Artistic nudeLONDON – Calls from outraged citizens jammed Channel 4’s switchboard last week after a televised art class scandalized the public by presenting a nude model and encouraging viewers to draw her.

The program, “Life Class: Today’s Nude” is part of a continuing lunchtime series designed to educate about artistic technique. Each weekday class features a different model and a different instructor tutoring the audience about a variety of artistic methods.

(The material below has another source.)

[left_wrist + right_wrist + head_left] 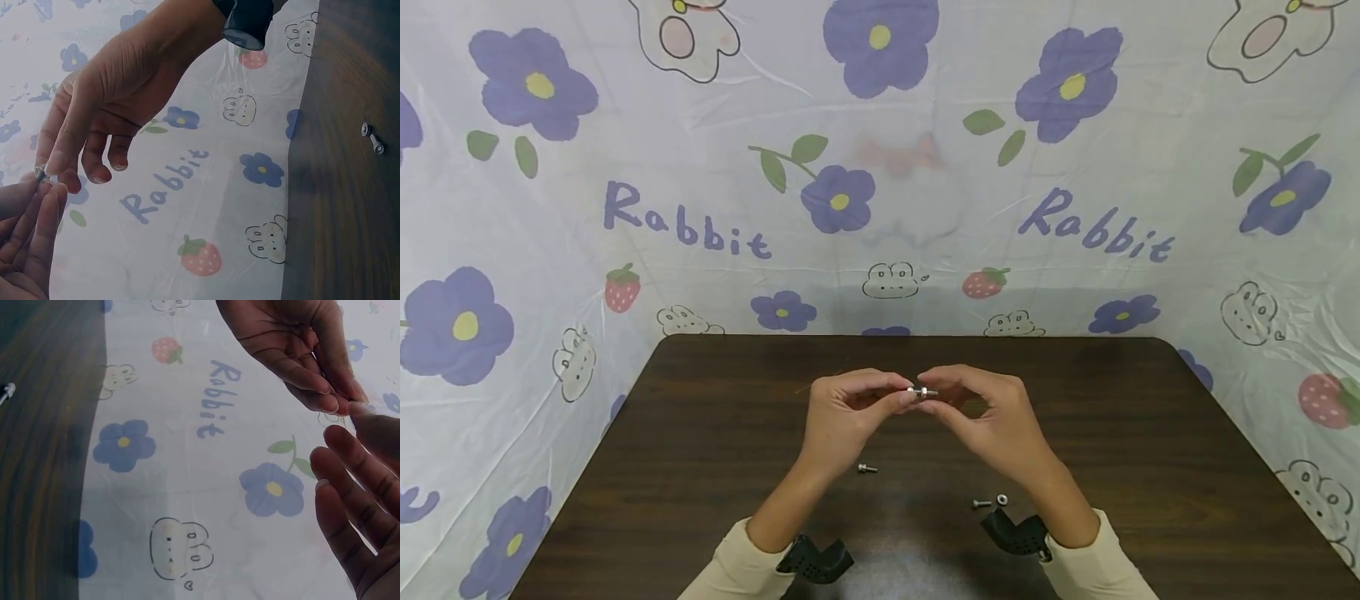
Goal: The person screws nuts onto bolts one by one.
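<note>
Between the two hands, in the head view, lies a small silver bolt (933, 392) held roughly level, with a nut (924, 391) on its shank. My left hand (848, 421) pinches the bolt's left end between thumb and fingers, covering part of it. From the other side, the thumb and index finger of my right hand (996, 421) close on the nut; exact contact is partly hidden. The left wrist view gives a glimpse of bolt thread (40, 173) among the fingertips. In the right wrist view, the right hand's other fingers (350, 500) are spread loosely and hide the bolt.
On the dark wooden table (715, 433) lie another bolt (867, 468) with a wider end, a screw (981, 503), and a small ring-like nut or washer (1002, 500) close beside the screw. A patterned cloth (880, 250) hangs behind the table.
</note>
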`<state>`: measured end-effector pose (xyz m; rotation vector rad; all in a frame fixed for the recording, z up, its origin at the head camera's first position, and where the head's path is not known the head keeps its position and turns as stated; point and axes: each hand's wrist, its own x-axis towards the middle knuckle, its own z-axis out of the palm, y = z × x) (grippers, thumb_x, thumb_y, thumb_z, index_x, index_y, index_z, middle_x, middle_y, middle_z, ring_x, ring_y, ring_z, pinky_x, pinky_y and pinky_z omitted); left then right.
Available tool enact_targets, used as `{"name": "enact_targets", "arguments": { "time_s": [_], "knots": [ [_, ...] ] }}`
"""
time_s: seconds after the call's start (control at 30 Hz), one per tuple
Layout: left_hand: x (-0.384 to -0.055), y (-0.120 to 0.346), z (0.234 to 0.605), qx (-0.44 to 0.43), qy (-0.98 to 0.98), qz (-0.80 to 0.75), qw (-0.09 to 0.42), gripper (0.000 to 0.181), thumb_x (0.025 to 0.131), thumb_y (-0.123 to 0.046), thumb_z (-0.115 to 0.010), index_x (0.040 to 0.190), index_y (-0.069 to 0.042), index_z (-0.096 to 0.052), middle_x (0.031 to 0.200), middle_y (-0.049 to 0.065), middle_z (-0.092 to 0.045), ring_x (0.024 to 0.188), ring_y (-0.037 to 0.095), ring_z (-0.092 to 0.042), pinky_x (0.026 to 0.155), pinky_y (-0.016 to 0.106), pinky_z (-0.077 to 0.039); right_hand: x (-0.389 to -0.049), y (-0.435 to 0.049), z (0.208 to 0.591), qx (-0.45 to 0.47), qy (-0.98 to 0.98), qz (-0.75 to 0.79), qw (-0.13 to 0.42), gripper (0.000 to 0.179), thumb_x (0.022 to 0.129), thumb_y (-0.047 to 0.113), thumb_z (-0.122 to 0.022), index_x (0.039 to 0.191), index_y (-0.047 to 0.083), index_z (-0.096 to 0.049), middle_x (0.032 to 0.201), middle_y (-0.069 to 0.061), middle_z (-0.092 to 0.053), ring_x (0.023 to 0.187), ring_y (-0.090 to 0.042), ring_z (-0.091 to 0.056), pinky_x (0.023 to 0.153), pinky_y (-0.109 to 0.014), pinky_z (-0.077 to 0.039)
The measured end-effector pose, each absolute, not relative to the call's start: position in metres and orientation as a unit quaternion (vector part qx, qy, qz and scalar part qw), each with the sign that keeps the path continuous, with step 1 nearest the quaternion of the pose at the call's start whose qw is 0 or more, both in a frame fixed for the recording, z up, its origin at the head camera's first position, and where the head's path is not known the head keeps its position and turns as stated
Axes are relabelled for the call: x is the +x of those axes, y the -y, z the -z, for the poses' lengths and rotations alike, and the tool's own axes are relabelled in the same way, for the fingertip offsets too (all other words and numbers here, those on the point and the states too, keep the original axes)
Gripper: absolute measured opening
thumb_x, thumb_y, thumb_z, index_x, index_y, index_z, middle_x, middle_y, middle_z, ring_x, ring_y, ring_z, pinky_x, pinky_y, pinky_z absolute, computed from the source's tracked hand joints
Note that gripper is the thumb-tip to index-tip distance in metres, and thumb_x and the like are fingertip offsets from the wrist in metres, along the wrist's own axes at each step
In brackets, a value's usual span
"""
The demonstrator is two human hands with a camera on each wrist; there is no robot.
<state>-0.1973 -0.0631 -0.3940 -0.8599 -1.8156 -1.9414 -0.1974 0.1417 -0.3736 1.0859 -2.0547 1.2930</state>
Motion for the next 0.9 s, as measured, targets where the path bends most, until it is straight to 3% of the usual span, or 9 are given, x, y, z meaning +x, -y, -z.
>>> {"name": "enact_targets", "arguments": {
  "time_s": [0.17, 0.33, 0.53, 0.67, 0.73, 0.9],
  "knots": [
    [-0.1968, 0.0621, 0.3951, -0.305, 0.638, 0.687, 0.168, 0.009, 0.088, -0.002, -0.077, 0.097, 0.0, -0.078, 0.091, 0.011, -0.076, 0.077, 0.024, -0.075, 0.068, 0.04, -0.064, -0.1992, -0.1429, 0.3746, 0.403, 0.747, -0.472, 0.238, 0.028, 0.08, -0.007, -0.082, 0.102, 0.008, -0.076, 0.091, -0.002, -0.076, 0.07, -0.01, -0.069, 0.059, -0.02, -0.055],
    [-0.1966, 0.0613, 0.3963, -0.313, 0.626, 0.696, 0.16, 0.009, 0.089, -0.001, -0.076, 0.097, 0.002, -0.077, 0.091, 0.014, -0.076, 0.078, 0.026, -0.076, 0.069, 0.042, -0.063, -0.1989, -0.1439, 0.3761, 0.395, 0.76, -0.47, 0.214, 0.016, 0.091, -0.002, -0.073, 0.096, 0.013, -0.077, 0.088, 0.003, -0.075, 0.074, -0.011, -0.07, 0.063, -0.024, -0.058],
    [-0.1968, 0.0605, 0.3972, -0.309, 0.627, 0.696, 0.162, 0.01, 0.088, 0.0, -0.077, 0.097, 0.003, -0.077, 0.091, 0.014, -0.076, 0.077, 0.025, -0.076, 0.069, 0.042, -0.063, -0.1995, -0.1452, 0.3798, 0.379, 0.765, -0.48, 0.201, 0.024, 0.1, -0.003, -0.06, 0.089, 0.01, -0.076, 0.081, 0.0, -0.074, 0.072, -0.017, -0.072, 0.069, -0.027, -0.061],
    [-0.1968, 0.0614, 0.3968, -0.308, 0.628, 0.695, 0.166, 0.01, 0.088, 0.001, -0.076, 0.097, 0.006, -0.076, 0.091, 0.014, -0.076, 0.078, 0.024, -0.076, 0.069, 0.041, -0.063, -0.1992, -0.1467, 0.3795, 0.382, 0.755, -0.494, 0.199, 0.018, 0.096, -0.005, -0.065, 0.104, 0.007, -0.075, 0.089, -0.002, -0.076, 0.073, -0.015, -0.072, 0.065, -0.026, -0.06],
    [-0.1965, 0.0621, 0.3963, -0.311, 0.627, 0.694, 0.168, 0.01, 0.089, 0.002, -0.075, 0.097, 0.008, -0.075, 0.091, 0.015, -0.076, 0.078, 0.023, -0.076, 0.069, 0.041, -0.063, -0.1989, -0.1474, 0.3788, 0.388, 0.751, -0.494, 0.203, 0.023, 0.091, -0.007, -0.072, 0.109, 0.006, -0.074, 0.093, -0.002, -0.076, 0.073, -0.014, -0.072, 0.062, -0.025, -0.059],
    [-0.1958, 0.0624, 0.3952, -0.314, 0.628, 0.692, 0.169, 0.009, 0.089, 0.003, -0.075, 0.097, 0.007, -0.075, 0.091, 0.016, -0.075, 0.079, 0.023, -0.076, 0.07, 0.04, -0.063, -0.199, -0.1476, 0.3779, 0.395, 0.746, -0.491, 0.217, 0.027, 0.083, -0.007, -0.08, 0.105, 0.008, -0.075, 0.093, -0.001, -0.076, 0.07, -0.015, -0.07, 0.057, -0.024, -0.055]
  ]
}}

On Wednesday’s 12:30 p.m. segment, model Kirsten Varley posed au naturel in a variety of positions while artist Gary Hume offered tips and tricks for capturing the nude in art.

Channel 4 and the artist who developed the show’s concept denied the class was intended to be sensational.

“Because it is educational and non-sexualized nudity, Channel 4 didn’t have any concerns with it at all,” Alan Kane told the South Asian news agency Asian News International.

Some viewers, however, were not so easily appeased.

“I was disgusted by the sight of Kirsten flaunting her charms in a very suggestive way,” writer Punteha Yazdanian, 23, who watched the program from her sickbed, told The Sun. “This was adult viewing — not for screening in the middle of the day. It nearly gave me a relapse.”

Others argued that although the class was appropriate and tastefully handled to meet the needs of its intended audience, nudity should not be allowed on television until after the 9 p.m. “watershed” designated for family viewing.